Advocates of public reporting of hospital performance say that the practice gives patients more information to help them choose the best hospitals. Reporting may also give physicians incentives to improve their performance.

“Transparency is a good thing,” said Karyn E. Joynt, lead author of the study. “As a consumer, we all want to see what’s happening at our hospitals.

”The researchers analyzed data from Medicare patients older than 65 years of age who had suffered heart attacks in Massachusetts, New York, and Pennsylvania, three public reporting states, and compared them to those in seven non-reporting states.

The study, published in the Journal of the American Medical Association, is the first of its kind to look at public reporting for these procedures on a national scale.

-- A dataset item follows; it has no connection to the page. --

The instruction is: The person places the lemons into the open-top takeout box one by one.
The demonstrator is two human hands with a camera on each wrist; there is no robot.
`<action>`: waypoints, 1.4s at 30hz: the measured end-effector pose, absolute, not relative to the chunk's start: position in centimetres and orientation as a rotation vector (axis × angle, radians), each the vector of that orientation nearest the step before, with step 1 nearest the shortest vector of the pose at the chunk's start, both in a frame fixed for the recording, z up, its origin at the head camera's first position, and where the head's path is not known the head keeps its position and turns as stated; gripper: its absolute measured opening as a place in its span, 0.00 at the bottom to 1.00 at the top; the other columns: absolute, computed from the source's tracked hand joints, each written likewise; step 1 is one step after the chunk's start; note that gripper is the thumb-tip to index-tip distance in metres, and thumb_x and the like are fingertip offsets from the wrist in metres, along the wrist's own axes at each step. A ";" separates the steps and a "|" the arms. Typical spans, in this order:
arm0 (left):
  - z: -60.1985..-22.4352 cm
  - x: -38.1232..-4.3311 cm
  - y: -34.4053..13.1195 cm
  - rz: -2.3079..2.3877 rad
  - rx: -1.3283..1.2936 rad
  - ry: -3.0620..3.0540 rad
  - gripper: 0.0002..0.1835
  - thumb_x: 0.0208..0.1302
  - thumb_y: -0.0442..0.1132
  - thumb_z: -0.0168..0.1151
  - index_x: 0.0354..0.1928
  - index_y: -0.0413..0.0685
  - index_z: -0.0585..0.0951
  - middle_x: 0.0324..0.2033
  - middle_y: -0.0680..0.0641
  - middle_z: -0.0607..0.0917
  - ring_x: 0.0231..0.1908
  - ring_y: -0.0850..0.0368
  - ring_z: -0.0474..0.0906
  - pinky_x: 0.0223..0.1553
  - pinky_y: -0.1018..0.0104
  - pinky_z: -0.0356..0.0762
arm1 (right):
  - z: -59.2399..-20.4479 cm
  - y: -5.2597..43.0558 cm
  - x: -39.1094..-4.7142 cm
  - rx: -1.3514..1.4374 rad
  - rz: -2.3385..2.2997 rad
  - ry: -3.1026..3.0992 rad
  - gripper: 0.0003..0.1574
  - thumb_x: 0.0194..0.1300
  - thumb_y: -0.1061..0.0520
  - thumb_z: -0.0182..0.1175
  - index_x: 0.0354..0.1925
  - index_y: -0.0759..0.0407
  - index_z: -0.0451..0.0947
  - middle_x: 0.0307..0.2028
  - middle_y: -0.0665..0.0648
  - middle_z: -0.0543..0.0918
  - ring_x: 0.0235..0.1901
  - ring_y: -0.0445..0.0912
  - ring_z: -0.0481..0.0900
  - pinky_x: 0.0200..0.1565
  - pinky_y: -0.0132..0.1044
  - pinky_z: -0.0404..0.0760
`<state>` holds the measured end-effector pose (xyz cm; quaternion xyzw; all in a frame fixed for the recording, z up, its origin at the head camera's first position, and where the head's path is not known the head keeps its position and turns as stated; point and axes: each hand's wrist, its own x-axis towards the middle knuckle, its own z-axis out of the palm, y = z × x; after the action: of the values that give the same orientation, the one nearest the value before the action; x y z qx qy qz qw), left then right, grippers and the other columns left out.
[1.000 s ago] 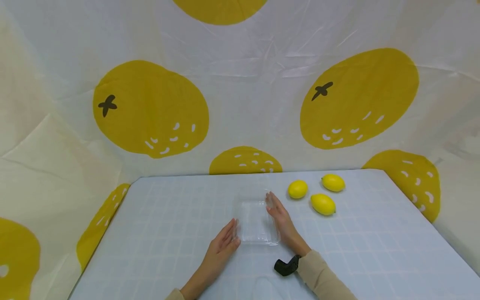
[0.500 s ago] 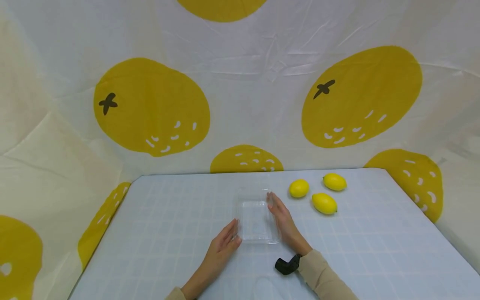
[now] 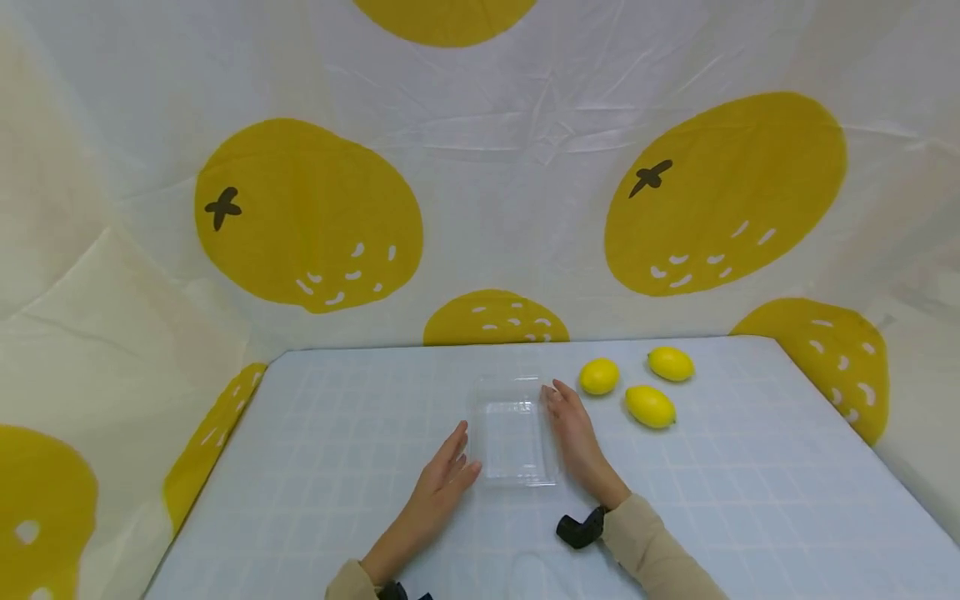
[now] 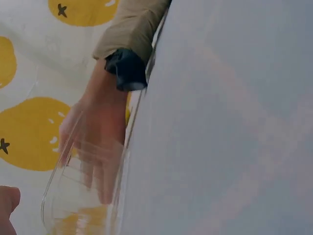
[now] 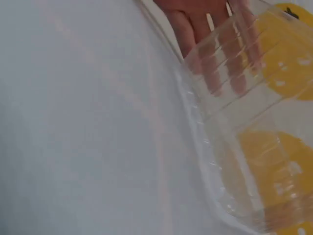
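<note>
Loosely, the left hand [image 3: 437, 486] and right hand [image 3: 576, 435], fingers extended and unclenched, flank a clear plastic container [image 3: 513, 443], while three lemons [image 3: 650, 407] lie near the latter hand's outer side.

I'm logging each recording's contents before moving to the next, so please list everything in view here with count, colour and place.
Container: 1, clear, on the table between the hands
Lemons: 3, yellow, beyond the right hand toward the table's back right
Table: 1, pale blue with whitish grid lines, under everything
Faint outline: 1, clear, near edge of the head view; too faint to name
Backdrop: white with yellow fruit prints, behind and beside the table
Sleeves: 2, beige, on the forearms
Wrist devices: 2, black, one per wrist
Left hand: 1, bare, left of the container
Right hand: 1, bare, right of it
</note>
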<state>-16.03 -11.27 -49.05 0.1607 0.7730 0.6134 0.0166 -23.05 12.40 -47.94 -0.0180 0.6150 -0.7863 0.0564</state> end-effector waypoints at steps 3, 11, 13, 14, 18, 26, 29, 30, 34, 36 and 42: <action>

Researchers were concerned, however, that public reporting might spur hospitals to change their practices. If hospitals are concerned about publishing negative data in reports, they may be less inclined to offer these interventions to very sick patients.

“We maybe need to think about ways to improve the policy so that we don’t have any unintended consequences,” said Joynt, an instructor in the Department of Health Policy and Management at the School of Public Health and a physician at Brigham and Women’s Hospital and VA Boston Healthcare System.

“My hope is that [this study] stimulates people to think about better ways to select patients for these procedures...and that it spurs a conversation about both overuse and underuse,” Joynt said.

Joynt said she hopes that states that are contemplating adopting reporting practices think through risk adjustment and exceptions for the sickest patients to make sure that their practices are as accurate and fair as possible.

“That’s a really hard decision to make,” she said. “It’s important to help the doctors in the future with the most research-driven data possible.”